- [Task instructions]:
What lines in the records below contain the string "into"? Copy every one.

- [Given information]:
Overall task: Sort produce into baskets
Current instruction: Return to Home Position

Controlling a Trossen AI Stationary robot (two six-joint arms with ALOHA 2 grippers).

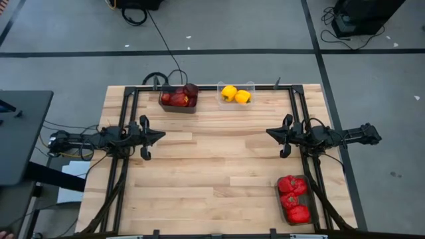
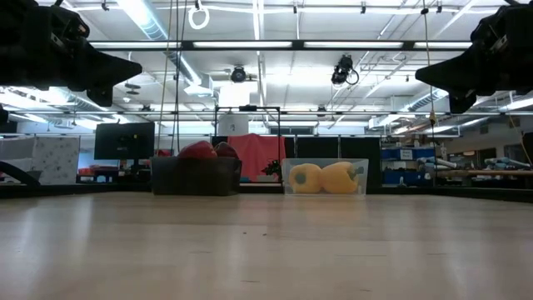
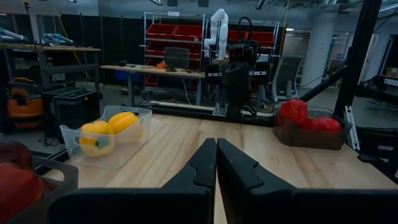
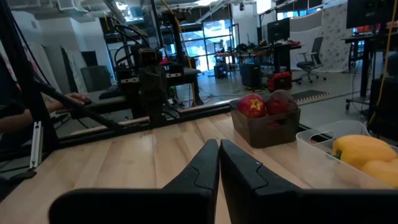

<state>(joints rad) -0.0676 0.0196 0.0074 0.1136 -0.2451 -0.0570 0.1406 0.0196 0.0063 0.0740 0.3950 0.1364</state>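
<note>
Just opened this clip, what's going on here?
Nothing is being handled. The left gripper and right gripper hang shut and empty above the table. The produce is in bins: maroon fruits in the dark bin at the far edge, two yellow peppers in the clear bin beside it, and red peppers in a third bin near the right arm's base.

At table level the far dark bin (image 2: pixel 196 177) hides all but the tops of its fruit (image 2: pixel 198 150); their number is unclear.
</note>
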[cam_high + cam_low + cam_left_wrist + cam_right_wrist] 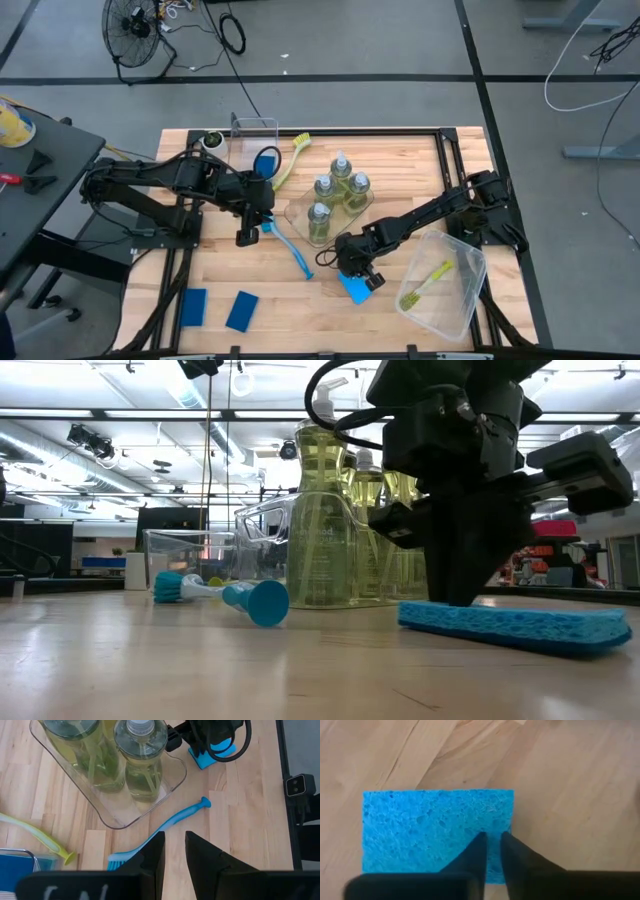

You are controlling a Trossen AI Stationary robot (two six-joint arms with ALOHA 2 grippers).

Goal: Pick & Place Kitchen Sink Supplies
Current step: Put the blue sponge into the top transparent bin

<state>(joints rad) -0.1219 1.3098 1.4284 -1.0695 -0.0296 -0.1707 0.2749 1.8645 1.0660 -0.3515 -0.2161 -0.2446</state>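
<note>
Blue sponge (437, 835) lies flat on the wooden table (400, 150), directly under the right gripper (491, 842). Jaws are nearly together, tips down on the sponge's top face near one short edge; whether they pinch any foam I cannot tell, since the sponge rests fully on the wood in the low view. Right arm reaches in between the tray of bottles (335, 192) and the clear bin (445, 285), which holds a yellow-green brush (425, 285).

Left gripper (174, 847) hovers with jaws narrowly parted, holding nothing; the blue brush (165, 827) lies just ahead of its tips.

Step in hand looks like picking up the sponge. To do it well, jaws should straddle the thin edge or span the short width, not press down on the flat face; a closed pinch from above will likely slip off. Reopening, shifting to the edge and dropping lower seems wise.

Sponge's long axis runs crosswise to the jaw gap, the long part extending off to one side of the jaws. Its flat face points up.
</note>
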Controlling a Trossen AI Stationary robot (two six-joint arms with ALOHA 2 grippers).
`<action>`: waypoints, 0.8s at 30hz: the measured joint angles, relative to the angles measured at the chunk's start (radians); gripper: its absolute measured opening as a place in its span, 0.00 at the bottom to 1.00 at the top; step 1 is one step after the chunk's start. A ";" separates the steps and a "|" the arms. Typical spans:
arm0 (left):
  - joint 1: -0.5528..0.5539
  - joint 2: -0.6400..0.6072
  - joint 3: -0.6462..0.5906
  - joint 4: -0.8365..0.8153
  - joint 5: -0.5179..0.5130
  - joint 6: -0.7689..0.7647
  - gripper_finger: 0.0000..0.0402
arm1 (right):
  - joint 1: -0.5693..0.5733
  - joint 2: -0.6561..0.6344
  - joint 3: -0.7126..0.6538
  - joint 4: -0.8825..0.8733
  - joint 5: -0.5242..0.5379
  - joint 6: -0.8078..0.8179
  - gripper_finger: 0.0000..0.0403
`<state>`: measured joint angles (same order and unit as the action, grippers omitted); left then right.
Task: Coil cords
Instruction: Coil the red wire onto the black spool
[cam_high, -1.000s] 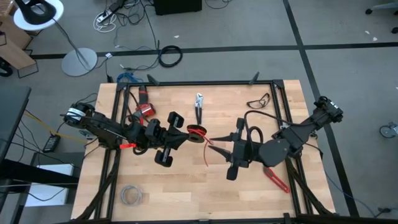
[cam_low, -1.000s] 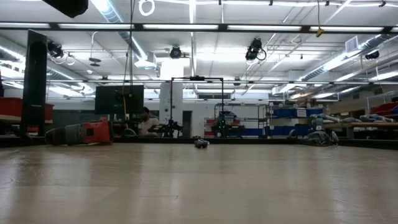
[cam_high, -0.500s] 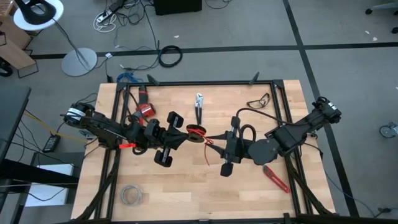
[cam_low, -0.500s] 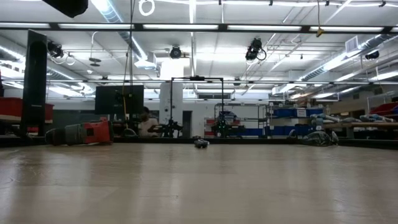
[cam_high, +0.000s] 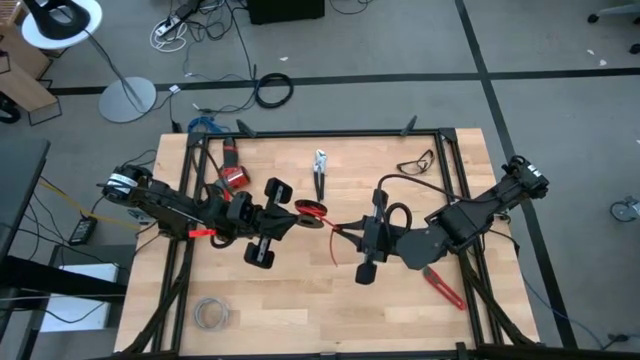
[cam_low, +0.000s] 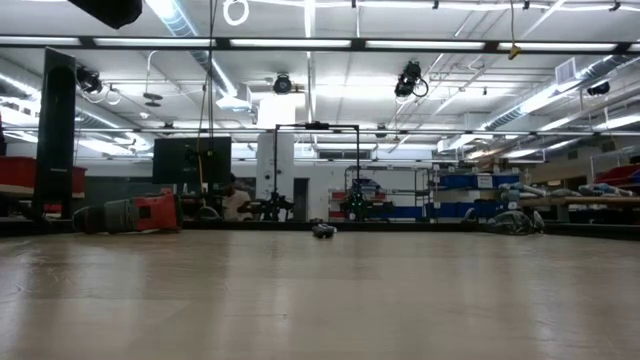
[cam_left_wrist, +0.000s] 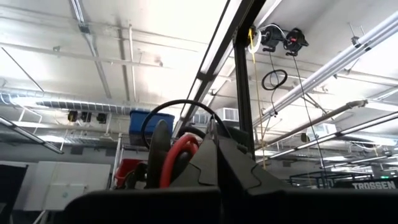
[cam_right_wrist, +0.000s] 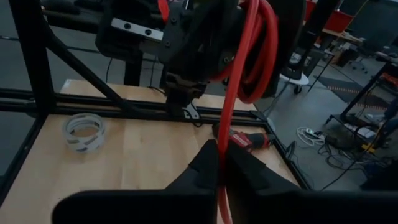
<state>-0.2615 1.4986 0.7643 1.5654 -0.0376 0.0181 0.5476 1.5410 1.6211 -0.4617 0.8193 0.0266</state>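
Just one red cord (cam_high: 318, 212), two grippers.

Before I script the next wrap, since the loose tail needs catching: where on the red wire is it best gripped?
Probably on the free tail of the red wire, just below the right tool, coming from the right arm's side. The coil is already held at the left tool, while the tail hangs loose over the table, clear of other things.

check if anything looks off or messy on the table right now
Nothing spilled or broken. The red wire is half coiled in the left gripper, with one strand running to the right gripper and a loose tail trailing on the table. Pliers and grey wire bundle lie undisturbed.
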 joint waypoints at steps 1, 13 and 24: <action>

- [Task response]:
Overall task: Sort produce into baskets
Current step: Put the blue sponge into the top transparent bin

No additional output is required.